- [INSTRUCTIONS FOR THE TASK]: Below are records. Find each line in them that holds the word "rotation" and copy it.

- [SUPPLIED MATERIAL]:
============
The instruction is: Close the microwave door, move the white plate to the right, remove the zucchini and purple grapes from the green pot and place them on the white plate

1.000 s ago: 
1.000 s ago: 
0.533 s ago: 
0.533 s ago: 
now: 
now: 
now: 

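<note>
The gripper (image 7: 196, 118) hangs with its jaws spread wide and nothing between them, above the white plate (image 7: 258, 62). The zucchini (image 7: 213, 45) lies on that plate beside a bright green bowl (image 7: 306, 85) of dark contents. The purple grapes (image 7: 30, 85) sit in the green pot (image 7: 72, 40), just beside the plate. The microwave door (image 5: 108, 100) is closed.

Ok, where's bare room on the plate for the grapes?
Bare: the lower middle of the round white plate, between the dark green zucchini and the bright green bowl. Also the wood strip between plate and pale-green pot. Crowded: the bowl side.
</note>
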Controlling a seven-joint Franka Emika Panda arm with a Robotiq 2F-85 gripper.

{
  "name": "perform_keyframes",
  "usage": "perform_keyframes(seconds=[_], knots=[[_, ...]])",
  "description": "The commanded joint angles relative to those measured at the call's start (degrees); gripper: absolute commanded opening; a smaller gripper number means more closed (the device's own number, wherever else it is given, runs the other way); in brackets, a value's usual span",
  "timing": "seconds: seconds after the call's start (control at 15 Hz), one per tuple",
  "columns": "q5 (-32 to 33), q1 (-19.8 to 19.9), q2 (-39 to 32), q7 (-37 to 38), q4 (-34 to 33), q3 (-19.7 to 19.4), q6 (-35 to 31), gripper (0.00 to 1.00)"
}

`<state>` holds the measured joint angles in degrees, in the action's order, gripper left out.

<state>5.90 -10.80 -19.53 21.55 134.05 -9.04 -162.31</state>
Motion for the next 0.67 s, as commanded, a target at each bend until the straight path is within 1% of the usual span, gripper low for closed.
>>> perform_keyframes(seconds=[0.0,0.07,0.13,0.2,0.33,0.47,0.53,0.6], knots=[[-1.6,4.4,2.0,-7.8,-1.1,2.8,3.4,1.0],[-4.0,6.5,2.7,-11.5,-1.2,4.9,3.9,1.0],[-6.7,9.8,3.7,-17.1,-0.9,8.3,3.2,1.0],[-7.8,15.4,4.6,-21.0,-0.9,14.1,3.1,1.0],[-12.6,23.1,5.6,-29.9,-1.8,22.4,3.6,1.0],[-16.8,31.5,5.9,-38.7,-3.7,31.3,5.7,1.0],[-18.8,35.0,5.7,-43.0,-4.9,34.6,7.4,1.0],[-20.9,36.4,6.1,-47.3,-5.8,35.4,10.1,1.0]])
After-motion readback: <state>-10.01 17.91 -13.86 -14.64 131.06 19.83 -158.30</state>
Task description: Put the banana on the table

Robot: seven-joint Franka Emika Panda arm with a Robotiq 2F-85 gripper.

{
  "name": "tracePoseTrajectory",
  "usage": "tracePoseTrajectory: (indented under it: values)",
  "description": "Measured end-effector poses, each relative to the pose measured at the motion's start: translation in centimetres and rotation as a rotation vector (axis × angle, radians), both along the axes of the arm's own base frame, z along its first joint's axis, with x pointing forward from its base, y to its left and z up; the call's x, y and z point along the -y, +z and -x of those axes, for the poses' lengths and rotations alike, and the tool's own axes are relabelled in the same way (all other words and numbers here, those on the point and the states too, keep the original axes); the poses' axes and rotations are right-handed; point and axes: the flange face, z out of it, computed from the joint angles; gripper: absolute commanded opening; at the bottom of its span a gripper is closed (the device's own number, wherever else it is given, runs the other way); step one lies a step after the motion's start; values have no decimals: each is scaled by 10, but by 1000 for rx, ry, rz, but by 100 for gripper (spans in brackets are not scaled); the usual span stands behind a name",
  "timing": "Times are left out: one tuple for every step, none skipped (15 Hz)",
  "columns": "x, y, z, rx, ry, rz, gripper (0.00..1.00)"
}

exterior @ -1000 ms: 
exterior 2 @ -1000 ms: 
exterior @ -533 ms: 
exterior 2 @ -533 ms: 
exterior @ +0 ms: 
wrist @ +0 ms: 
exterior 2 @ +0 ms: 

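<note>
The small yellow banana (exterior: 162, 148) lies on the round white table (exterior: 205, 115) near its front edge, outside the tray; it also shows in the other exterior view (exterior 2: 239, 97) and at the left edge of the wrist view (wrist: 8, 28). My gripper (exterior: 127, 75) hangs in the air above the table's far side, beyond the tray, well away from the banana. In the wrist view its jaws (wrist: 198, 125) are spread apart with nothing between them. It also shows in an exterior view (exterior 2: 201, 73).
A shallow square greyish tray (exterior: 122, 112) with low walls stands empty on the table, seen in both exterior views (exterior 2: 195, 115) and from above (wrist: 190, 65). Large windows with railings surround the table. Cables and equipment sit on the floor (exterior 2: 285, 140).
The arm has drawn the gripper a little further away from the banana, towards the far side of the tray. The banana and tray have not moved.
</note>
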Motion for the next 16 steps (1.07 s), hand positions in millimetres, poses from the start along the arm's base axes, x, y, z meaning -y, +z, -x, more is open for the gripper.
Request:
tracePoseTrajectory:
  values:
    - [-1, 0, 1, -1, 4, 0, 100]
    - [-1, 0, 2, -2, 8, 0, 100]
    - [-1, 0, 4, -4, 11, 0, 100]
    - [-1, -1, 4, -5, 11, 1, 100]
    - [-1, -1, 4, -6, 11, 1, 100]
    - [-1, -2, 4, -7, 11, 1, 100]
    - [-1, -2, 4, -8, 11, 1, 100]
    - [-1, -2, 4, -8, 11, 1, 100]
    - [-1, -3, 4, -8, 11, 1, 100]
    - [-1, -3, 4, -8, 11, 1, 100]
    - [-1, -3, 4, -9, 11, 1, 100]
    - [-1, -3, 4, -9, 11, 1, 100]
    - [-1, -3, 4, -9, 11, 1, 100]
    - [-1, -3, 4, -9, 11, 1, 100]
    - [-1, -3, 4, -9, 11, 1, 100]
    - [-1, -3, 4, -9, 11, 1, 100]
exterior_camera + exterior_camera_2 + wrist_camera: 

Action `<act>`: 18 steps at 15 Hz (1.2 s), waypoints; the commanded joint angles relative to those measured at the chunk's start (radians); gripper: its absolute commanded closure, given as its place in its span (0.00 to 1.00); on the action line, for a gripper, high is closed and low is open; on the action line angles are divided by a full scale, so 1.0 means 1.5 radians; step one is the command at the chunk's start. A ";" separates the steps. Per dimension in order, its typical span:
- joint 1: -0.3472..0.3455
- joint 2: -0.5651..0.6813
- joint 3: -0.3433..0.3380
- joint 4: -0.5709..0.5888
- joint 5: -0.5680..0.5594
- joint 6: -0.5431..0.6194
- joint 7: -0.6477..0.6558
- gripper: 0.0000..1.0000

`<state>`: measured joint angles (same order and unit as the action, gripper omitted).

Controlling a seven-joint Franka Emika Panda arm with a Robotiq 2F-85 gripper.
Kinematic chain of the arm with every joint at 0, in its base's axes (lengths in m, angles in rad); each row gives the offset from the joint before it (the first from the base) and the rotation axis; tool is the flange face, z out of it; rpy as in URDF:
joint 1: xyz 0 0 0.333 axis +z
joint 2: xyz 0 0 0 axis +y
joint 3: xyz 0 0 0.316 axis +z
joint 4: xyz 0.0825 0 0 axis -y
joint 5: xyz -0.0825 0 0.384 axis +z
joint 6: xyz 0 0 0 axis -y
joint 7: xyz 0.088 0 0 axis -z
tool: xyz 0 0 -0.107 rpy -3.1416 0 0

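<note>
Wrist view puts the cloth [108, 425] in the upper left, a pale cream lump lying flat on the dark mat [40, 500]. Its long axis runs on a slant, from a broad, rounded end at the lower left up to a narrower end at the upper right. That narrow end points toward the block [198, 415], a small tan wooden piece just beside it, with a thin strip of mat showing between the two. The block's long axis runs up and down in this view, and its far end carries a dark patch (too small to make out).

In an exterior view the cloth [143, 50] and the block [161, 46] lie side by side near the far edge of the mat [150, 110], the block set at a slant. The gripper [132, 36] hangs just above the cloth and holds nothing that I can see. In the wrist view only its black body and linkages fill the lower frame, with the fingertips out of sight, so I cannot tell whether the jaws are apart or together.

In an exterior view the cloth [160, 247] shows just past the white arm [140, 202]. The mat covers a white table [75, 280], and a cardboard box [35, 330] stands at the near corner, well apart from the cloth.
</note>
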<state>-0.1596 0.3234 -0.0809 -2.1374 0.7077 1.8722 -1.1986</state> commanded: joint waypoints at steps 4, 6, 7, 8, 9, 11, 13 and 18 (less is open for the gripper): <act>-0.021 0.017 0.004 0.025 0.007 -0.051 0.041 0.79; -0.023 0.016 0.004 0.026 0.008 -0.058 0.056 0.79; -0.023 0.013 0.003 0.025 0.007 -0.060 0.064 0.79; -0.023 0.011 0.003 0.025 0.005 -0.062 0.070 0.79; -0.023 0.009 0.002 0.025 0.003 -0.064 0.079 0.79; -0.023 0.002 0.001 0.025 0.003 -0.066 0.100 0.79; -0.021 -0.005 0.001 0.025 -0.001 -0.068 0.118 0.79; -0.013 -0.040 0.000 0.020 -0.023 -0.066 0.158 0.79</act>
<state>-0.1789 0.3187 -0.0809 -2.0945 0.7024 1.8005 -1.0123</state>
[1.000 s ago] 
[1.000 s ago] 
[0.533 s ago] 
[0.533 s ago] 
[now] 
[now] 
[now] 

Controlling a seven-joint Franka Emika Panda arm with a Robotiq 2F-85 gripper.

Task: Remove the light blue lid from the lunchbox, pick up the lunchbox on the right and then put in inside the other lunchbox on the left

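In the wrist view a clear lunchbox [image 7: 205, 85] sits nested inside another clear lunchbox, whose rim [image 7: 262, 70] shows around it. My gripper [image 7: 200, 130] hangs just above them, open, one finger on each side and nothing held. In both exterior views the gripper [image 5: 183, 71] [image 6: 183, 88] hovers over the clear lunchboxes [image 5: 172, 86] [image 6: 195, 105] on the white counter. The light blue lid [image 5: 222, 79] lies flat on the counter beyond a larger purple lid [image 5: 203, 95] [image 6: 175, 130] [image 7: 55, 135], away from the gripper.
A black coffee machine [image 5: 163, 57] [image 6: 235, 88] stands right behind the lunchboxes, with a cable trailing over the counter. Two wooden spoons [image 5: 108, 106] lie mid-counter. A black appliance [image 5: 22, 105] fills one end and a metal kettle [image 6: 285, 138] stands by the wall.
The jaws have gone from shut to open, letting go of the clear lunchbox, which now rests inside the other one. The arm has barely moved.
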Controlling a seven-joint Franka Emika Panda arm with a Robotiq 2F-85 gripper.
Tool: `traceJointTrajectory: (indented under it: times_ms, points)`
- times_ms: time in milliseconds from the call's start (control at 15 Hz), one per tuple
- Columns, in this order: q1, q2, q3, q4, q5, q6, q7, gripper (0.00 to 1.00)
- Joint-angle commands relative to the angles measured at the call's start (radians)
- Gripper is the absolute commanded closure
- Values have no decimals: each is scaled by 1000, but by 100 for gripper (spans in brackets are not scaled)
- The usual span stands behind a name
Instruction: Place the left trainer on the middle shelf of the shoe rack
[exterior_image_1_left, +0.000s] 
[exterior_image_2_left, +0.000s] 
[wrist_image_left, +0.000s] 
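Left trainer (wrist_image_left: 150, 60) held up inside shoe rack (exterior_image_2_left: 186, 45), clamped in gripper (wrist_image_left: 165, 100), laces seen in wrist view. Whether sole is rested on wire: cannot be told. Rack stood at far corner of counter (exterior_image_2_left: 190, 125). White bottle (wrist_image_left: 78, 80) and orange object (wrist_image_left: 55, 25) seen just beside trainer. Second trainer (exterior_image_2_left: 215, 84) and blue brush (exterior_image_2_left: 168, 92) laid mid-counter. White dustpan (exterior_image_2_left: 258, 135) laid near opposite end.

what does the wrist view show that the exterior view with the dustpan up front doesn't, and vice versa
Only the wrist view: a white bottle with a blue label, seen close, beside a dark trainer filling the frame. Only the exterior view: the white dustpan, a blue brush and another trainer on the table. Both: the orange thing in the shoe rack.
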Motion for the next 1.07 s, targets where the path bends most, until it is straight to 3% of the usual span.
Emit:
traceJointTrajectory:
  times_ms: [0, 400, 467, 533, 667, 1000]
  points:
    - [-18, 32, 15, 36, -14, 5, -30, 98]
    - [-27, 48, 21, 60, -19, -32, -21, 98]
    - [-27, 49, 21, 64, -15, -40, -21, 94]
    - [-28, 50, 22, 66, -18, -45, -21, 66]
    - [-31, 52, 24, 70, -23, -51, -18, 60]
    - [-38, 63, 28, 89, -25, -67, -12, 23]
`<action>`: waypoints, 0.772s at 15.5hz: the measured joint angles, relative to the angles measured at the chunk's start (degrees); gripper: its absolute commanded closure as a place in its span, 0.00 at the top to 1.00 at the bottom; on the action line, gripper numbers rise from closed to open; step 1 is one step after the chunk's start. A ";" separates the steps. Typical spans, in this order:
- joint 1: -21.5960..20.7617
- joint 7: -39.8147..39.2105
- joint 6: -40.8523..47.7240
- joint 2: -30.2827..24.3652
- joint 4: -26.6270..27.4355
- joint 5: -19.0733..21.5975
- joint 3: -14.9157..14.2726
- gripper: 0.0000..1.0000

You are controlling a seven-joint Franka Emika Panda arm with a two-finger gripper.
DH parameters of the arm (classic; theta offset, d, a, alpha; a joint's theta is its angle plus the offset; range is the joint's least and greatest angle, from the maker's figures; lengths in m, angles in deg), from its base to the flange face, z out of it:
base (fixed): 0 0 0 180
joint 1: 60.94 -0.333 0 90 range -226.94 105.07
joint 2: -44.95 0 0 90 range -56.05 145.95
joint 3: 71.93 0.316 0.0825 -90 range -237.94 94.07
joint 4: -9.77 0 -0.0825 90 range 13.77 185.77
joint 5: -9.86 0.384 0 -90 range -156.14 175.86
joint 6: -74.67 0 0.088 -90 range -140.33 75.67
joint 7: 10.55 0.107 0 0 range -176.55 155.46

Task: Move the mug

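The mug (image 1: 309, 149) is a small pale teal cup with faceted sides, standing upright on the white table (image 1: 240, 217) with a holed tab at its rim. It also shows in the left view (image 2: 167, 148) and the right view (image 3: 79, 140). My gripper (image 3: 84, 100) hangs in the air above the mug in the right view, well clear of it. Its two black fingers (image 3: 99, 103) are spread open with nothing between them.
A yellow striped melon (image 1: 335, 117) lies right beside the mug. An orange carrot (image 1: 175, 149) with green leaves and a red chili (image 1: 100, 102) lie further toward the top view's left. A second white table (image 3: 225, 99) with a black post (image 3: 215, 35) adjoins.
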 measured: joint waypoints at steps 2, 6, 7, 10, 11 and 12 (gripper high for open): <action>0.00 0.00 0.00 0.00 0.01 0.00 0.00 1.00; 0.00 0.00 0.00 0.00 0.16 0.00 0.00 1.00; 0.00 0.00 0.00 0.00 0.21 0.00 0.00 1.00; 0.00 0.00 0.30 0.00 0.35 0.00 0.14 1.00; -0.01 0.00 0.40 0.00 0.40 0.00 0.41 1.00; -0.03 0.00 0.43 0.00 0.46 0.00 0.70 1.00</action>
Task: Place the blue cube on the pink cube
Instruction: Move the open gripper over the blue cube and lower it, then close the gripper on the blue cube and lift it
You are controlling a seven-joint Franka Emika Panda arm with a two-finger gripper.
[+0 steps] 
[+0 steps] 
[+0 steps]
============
- [RESPONSE AREA]:
  "description": "Measured end-effector poses, each relative to the pose measured at the motion's start: translation in centimetres and rotation as a rotation vector (axis × angle, radians), both along the axes of the arm's own base frame, z along its first joint's axis, with x pointing forward from its base, y to its left and z up; the call's x, y and z point along the -y, +z and -x of those axes, for the poses' lengths and rotations alike, and the tool's own axes are relabelled in the same way (all other words and numbers here, those on the point and the states too, keep the original axes); the poses' axes and rotations are right-handed; point and axes: the flange face, z out of it, computed from the joint angles; gripper: absolute commanded opening; at the bottom of its span a gripper is closed (the device's own number, wherever else it is given, runs the other way); step one lies a step after the motion's start; values have no decimals: each is scaled by 10, but by 1000 for rx, ry, rz, but by 100 for gripper (spans in brackets are not scaled); the usual span stands behind a name",
Kinematic chain of the arm with every joint at 0, in its base's axes (lengths in m, angles in rad); each row gives the offset from the joint before it (the first from the base) and the rotation axis; tool is the flange face, z out of it; rpy as in URDF:

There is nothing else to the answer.